HOW TO COMPLETE THIS TASK »
Give back exactly the lines of the entries below from the line with "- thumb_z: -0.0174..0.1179" to the line with "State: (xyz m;", inclusive, and only those.

________

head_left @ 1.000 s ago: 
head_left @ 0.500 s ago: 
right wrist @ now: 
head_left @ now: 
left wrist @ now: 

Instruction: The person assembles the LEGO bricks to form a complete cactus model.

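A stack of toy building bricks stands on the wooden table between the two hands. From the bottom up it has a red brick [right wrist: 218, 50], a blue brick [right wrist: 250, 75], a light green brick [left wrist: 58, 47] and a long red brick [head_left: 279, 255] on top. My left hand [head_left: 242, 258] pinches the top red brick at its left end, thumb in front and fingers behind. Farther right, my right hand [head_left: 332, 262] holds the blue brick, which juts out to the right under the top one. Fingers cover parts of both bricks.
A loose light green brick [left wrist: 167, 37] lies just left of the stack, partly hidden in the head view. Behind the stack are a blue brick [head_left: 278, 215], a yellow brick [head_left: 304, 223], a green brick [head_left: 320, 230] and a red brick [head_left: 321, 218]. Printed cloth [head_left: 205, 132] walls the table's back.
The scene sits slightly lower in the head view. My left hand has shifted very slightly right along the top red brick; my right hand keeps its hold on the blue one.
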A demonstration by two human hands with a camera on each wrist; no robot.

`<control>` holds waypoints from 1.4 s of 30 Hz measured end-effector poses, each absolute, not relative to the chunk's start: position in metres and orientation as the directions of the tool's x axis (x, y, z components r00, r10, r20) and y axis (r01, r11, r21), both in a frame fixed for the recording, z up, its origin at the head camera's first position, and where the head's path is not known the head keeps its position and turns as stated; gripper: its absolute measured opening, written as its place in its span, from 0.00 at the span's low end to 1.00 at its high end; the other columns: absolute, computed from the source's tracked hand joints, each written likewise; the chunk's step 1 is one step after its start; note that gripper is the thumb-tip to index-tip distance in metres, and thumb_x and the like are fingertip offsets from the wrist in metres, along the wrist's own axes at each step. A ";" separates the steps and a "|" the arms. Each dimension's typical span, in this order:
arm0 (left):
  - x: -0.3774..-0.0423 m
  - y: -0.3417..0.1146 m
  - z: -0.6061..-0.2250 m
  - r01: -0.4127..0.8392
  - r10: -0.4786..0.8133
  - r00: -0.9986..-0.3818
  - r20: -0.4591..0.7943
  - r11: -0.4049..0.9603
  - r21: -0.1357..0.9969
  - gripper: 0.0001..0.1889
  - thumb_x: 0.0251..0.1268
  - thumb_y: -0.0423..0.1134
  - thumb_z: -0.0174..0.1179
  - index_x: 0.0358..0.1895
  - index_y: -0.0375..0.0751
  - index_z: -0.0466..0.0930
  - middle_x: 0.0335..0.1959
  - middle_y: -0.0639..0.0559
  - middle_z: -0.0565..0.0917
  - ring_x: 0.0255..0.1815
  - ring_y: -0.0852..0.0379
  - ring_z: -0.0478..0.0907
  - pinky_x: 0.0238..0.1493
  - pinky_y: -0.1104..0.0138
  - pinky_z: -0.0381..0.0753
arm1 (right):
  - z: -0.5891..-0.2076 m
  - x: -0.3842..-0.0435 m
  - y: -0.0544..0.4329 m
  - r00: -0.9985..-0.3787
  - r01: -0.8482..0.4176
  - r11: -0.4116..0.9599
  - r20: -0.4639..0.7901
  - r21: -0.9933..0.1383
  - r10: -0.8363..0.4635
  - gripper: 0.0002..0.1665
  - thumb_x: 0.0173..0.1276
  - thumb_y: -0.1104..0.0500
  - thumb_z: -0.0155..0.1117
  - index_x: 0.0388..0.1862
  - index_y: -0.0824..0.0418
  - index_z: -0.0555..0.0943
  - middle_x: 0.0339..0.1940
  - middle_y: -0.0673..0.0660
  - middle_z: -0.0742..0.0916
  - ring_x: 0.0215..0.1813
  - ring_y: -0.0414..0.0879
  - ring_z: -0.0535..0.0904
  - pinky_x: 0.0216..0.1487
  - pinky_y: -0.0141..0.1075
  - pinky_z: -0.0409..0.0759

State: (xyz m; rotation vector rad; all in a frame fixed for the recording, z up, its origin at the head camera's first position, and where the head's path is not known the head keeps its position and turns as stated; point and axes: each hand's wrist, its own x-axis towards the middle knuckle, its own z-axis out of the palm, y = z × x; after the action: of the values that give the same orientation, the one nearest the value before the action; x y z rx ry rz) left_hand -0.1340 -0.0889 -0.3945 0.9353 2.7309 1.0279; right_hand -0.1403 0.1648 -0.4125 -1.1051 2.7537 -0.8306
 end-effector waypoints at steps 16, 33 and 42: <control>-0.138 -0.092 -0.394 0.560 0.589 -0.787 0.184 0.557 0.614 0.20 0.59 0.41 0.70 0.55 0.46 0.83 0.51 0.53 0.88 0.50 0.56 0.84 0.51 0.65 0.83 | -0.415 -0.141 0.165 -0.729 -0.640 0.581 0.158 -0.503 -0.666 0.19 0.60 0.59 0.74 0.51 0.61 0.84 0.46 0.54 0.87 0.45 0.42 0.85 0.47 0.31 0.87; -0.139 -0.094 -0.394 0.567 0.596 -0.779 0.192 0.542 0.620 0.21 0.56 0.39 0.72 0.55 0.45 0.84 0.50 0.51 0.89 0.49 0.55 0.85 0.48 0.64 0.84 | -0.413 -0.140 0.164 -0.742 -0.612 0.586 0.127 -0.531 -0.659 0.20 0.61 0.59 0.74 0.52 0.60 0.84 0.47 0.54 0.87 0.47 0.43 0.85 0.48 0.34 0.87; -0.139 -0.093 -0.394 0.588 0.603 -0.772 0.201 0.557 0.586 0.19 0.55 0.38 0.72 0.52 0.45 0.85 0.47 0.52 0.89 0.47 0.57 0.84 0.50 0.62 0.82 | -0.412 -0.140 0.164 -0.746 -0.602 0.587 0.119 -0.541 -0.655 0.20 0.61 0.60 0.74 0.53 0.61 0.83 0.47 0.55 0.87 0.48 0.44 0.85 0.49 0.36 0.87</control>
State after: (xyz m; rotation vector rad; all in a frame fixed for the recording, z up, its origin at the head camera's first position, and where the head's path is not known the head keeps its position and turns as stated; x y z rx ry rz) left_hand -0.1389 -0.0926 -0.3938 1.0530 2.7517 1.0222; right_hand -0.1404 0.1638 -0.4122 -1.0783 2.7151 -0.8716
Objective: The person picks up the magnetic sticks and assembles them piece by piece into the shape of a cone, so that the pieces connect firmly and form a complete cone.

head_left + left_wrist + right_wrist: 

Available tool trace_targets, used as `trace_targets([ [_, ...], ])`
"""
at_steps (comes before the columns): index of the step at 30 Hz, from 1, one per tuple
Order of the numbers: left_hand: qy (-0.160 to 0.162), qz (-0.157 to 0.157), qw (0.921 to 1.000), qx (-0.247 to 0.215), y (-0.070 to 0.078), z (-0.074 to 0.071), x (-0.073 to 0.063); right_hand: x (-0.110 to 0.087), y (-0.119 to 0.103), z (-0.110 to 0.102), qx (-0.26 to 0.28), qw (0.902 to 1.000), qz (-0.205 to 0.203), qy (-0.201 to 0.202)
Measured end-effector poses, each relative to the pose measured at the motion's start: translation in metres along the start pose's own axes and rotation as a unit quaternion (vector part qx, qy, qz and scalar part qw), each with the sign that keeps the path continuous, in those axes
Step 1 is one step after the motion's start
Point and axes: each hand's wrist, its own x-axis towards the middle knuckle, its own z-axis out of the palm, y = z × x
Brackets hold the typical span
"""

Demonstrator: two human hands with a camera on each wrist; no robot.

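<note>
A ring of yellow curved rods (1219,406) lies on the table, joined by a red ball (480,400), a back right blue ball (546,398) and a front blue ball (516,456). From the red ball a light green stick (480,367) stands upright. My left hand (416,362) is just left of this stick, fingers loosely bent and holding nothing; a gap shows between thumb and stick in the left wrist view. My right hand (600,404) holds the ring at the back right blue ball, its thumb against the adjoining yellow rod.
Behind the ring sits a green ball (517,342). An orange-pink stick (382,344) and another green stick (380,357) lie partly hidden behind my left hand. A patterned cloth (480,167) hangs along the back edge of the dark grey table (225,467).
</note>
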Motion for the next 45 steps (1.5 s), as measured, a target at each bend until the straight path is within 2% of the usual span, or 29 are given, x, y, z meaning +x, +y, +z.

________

RESULT FOR THIS TASK »
  - thumb_z: -0.0174..0.1179
  - index_x: 0.0358..0.1895
  - index_y: -0.0375..0.0751
  - index_z: -0.0466..0.0930
  - middle_x: 0.0335..0.1959
  - middle_y: -0.0639..0.0559
  - middle_z: -0.0565..0.0917
  - ring_x: 0.0255..0.1815
  - ring_y: -0.0852..0.0379
  - ring_z: -0.0478..0.0907
  - pinky_x: 0.0238..0.1493
  - pinky_y: -0.1104..0.0138
  - pinky_z: -0.0381..0.0753
arm1 (right):
  - z: -0.5891..-0.2076 m
  - x: -0.3842..-0.0435 m
  - y: -0.0544..0.4329 m
  - r00: -0.9985..-0.3787
  - r01: -0.8482..0.4176
  - r11: -0.4116..0.9599
  - r20: -0.4639..0.7901
  - r21: -0.9933..0.1383
  - r10: -0.8363..0.4635
  - gripper: 0.0002..0.1665
  - thumb_x: 0.0173..0.1276
  - thumb_y: -0.1104..0.0500
  - thumb_z: -0.0155..0.1117
  - index_x: 0.0388..0.1862
  - index_y: -0.0824..0.0418
  - index_z: -0.0555..0.0943
  - middle_x: 0.0339..0.1940
  - middle_y: -0.0673..0.0660
  - middle_z: -0.0742..0.0916
  - ring_x: 0.0215..0.1813
  - ring_y: -0.0414..0.0879
  - ring_z: -0.0535..0.0904
  - pinky_x: 0.0216..0.1487
  - pinky_y: -0.0141..0.1075
  - pinky_z: -0.0409..0.0759

State: (xyz m; rotation vector rad; all in a frame fixed for the recording, z up, its origin at the head camera's first position, and where the head's path is not known the head keeps its position and turns as stated; point and axes: each hand's wrist, its own x-axis towards the middle knuckle, its own z-axis out of the palm, y = z × x; after the action: of the values that give the same orientation, the one nearest the value before the action; x y z rx ry rz) left_hand -0.1340 -0.0889 -0.3945 0.9353 2.7309 1.0279; right_hand -0.1403 0.1648 -0.4125 -1.1051 2.7537 -0.8306

There is nothing further to this answer.